C'est ce qu'a compris Axel Reynaud, ancien du BCG, Boston Consulting Group, qui, avec quatre personnes dont le climatologue Jean Jouzel, ancien vice-président du groupe scientifique du GIEC, a créé NetZero dans le but de séquestrer du carbone présent dans l'atmosphère en produisant du biochar dans les zones tropicales; l'équipe travaille maintenant à mettre au point des unités de petite taille, qu'il serait possible d'installer très rapidement, simples à utiliser et à entretenir. L'objectif est d'atteindre 2 millions de tonnes de CO2 stockées par an d'ici à 2030.

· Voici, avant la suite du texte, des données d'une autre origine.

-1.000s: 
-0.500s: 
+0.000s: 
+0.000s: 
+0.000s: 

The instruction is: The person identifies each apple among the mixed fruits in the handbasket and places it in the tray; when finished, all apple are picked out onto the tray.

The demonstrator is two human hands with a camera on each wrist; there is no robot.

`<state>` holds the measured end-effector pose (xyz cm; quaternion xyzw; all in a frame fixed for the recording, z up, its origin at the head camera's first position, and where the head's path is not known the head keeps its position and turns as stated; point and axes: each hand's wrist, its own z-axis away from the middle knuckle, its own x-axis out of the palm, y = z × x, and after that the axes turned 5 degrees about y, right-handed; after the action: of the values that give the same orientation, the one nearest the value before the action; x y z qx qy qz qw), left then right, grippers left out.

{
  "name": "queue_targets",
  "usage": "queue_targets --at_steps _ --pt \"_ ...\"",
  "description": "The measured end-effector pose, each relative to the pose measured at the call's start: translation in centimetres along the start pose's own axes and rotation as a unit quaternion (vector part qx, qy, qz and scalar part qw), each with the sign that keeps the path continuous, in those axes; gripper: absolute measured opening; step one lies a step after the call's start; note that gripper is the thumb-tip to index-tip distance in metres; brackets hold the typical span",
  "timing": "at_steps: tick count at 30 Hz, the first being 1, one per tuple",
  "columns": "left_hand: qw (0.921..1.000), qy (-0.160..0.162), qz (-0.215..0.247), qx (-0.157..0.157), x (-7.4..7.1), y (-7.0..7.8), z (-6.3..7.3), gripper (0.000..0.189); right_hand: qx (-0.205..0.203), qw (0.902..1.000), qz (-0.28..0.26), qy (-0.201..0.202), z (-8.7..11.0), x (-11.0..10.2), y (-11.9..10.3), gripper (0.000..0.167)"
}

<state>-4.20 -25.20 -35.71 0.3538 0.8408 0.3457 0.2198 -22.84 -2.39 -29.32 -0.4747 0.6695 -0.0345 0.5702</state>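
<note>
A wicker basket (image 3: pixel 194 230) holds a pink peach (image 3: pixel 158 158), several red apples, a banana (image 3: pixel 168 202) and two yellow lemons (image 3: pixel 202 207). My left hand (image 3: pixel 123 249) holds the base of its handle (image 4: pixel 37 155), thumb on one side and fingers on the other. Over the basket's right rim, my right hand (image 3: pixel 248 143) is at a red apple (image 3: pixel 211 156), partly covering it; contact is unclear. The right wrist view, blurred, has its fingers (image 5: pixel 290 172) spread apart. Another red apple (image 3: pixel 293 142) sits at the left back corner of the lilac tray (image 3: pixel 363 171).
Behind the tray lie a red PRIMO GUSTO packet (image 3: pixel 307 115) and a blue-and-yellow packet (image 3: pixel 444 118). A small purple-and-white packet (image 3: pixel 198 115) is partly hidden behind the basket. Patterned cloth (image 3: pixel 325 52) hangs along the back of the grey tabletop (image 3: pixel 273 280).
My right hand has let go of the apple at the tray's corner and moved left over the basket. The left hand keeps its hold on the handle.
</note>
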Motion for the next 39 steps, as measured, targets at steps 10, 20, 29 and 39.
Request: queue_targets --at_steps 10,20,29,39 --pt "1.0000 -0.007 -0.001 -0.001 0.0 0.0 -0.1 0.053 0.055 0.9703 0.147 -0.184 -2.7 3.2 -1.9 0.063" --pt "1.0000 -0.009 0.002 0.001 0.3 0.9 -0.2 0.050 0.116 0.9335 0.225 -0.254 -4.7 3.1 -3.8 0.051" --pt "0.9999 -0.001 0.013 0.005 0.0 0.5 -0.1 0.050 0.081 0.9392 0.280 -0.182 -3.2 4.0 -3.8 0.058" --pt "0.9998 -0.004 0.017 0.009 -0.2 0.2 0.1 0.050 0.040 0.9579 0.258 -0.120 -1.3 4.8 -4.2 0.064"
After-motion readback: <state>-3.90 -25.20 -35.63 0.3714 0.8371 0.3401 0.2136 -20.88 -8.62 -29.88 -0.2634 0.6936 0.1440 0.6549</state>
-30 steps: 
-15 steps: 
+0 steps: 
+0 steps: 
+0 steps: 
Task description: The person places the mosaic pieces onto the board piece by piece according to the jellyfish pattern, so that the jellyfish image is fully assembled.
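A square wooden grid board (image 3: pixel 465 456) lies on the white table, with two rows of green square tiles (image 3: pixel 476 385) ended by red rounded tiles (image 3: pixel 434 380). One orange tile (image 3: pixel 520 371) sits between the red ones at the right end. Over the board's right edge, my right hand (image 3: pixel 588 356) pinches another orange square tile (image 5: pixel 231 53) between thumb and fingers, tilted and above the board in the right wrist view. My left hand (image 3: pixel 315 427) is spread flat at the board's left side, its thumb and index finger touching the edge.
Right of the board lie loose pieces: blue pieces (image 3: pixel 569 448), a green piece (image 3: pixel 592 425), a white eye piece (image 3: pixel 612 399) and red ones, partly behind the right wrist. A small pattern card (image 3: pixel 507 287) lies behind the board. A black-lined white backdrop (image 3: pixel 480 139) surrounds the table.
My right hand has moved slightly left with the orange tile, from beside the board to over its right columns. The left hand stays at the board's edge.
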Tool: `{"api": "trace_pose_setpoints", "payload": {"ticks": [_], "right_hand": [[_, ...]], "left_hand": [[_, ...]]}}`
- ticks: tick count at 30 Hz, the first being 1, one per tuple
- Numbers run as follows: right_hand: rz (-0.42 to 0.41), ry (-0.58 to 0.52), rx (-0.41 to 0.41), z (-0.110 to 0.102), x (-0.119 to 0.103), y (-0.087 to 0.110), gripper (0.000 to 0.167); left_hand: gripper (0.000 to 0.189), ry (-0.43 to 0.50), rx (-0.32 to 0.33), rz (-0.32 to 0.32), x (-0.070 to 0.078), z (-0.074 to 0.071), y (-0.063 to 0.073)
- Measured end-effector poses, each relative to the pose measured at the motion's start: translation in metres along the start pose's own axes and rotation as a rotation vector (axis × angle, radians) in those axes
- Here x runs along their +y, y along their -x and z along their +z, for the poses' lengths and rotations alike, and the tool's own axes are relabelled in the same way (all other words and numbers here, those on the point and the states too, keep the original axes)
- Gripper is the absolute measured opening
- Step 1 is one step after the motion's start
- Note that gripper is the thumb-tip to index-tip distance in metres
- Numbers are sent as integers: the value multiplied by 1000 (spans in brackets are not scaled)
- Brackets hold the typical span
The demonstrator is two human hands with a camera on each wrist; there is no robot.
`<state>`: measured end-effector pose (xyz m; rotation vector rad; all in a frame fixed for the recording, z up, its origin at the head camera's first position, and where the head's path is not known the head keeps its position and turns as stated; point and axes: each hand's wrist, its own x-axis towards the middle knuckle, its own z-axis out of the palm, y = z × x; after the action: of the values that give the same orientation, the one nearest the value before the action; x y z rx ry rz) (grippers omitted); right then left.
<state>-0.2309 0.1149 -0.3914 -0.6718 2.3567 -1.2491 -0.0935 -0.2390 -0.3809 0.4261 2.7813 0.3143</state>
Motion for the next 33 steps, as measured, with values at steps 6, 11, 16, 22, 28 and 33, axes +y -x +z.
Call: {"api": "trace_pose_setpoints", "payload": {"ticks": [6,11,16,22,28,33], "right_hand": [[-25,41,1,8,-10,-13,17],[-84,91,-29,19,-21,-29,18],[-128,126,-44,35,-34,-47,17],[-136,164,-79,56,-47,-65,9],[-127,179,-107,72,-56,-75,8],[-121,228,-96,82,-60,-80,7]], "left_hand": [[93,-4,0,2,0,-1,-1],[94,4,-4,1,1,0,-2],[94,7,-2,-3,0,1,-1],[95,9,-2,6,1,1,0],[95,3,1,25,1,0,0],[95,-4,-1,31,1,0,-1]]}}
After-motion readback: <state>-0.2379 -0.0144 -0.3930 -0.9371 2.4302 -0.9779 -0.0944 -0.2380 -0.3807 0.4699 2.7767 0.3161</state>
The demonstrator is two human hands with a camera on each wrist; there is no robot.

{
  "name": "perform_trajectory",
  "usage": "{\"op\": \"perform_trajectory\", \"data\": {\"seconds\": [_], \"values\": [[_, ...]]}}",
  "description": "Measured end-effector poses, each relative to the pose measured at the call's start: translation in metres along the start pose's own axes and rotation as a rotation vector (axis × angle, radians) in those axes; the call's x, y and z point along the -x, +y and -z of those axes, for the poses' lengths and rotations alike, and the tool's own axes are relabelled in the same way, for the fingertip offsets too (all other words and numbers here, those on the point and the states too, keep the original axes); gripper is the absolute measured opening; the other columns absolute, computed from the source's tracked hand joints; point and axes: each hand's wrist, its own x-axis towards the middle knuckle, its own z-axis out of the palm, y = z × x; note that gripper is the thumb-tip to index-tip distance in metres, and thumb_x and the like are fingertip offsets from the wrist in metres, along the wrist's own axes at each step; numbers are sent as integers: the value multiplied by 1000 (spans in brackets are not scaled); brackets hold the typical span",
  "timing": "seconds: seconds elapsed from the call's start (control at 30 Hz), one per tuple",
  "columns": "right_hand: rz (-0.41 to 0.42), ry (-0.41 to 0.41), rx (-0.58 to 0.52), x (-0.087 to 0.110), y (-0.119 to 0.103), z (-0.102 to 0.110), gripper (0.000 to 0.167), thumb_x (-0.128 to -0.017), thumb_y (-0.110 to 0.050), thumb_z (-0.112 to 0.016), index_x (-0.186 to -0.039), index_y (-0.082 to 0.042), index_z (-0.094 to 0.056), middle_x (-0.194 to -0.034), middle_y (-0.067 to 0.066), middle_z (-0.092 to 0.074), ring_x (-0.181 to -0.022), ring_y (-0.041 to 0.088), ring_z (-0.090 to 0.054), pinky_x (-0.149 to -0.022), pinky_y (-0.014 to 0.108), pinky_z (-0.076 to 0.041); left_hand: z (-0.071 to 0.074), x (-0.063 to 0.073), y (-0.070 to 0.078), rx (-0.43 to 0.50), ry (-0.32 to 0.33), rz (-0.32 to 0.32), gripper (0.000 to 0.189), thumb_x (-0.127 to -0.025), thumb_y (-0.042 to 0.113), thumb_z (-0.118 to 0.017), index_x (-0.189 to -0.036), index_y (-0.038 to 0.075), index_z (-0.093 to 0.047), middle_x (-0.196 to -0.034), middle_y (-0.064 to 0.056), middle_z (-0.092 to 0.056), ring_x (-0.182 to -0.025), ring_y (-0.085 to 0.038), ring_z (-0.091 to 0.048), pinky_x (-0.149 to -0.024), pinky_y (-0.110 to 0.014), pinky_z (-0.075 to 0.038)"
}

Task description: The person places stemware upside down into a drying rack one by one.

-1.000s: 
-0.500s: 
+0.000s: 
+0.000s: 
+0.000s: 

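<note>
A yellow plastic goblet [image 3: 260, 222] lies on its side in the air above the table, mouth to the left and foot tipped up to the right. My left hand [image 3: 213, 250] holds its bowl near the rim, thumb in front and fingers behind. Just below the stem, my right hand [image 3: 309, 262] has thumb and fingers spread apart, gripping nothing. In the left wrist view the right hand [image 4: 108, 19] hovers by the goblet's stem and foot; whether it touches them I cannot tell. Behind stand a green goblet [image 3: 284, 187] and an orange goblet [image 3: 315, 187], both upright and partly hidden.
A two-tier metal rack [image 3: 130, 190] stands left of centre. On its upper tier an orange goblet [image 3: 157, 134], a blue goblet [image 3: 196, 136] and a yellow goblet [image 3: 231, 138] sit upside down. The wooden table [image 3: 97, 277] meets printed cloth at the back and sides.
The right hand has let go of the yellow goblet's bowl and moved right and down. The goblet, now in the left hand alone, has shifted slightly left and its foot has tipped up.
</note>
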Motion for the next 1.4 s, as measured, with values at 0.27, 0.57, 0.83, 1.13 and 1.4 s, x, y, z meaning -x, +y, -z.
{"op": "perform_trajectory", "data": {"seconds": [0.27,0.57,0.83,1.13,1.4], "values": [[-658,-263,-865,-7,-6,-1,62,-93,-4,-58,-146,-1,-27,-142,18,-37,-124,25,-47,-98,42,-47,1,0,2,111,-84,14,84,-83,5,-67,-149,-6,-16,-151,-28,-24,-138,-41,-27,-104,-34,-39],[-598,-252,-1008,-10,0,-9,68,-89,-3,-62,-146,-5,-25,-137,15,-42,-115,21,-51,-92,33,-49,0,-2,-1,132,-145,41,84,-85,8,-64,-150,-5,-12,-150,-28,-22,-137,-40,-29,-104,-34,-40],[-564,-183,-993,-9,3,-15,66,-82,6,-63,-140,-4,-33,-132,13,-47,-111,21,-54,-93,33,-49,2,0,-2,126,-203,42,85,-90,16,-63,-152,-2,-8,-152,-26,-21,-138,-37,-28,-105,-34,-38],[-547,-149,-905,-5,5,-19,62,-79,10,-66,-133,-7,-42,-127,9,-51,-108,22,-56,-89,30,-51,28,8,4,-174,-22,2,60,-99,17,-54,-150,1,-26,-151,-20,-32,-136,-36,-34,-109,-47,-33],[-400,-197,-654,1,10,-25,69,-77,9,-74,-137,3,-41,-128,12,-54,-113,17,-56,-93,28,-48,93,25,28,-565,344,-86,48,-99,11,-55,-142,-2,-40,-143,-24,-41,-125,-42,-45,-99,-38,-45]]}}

C'est peu par rapport aux milliards de tonnes de CO2 que l'on déverse encore dans l'atmosphère, mais c'est un début. Comme le dit Jean Jouzel quand on lui demande pourquoi il a mis sa réputation scientifique au service de cette entreprise, «c'est une réponse très élégante au problème climatique». Des investisseurs l'ont bien compris et c'est ainsi que Stellantis, L'Oréal et CMA CGM ont décidé d'apporter 11 millions d'euros à son capital.
La finance suivra-t-elle?
Le cas de NetZero mérite d'être signalé, mais il n'est pas isolé. Les entrepreneurs qui ont compris l'urgence d'agir pour le climat sont plus nombreux qu'on ne le croit. Il suffit d'interroger les jeunes ingénieurs pour comprendre que beaucoup sont prêts à relever le défi. La finance suivra-t-elle? Il est aujourd'hui permis de l'espérer.
En tout cas, en Europe, on voit que les financiers prennent l'affaire au sérieux et que tous ne se contentent pas de faire du greenwashing. Le virage pris par la Banque centrale européenne, qui a sérieusement verdi sa politique, joue un rôle décisif. Au début, ce n'était pas évident. Une banque centrale a pour première mission d'assurer la stabilité monétaire; elle n'a pas à être mise au service d'une politique particulière, si importante soit-elle; elle doit observer une stricte neutralité quand elle intervient sur les marchés, elle ne doit pas faire de discriminations entre les emprunteurs.
Toutefois, depuis le discours de Mark Carney, il n'est plus possible d'ignorer que le changement climatique peut perturber la stabilité financière. La banque centrale devait en tenir compte. Elle le fait progressivement. Un pas décisif a été accompli en juillet 2022 lorsqu'elle a annoncé qu'elle prendrait en compte les enjeux climatiques dans la gestion de son portefeuille d'obligations et qu'elle limiterait le volume des titres émis par des entreprises polluantes quand les établissements financiers les apportent en garantie. Et le 24 janvier, elle a publié de nouveaux indicateurs statistiques ayant un lien avec le climat, tels que le recensement des instruments de dette affichés comme verts ou à objectifs durables, les émissions de carbone financées par les institutions financières et l'impact des risques physiques liés au climat.
On peut juger que tout ne va pas assez vite, car la réduction des émissions de carbone est à peine amorcée. Mais le mouvement est lancé et les financiers n'ont plus guère le choix: quelles que soient leurs propres convictions, ils doivent le suivre, sinon leur activité risque d'en pâtir. Et, même si leur action n'est pas au-dessus de toute critique, les responsables européens font le travail. S'il en était ainsi partout dans le monde, les objectifs définis par les accords de Paris et de Glasgow auraient une chance d'être atteints; ce n'est pas encore le cas.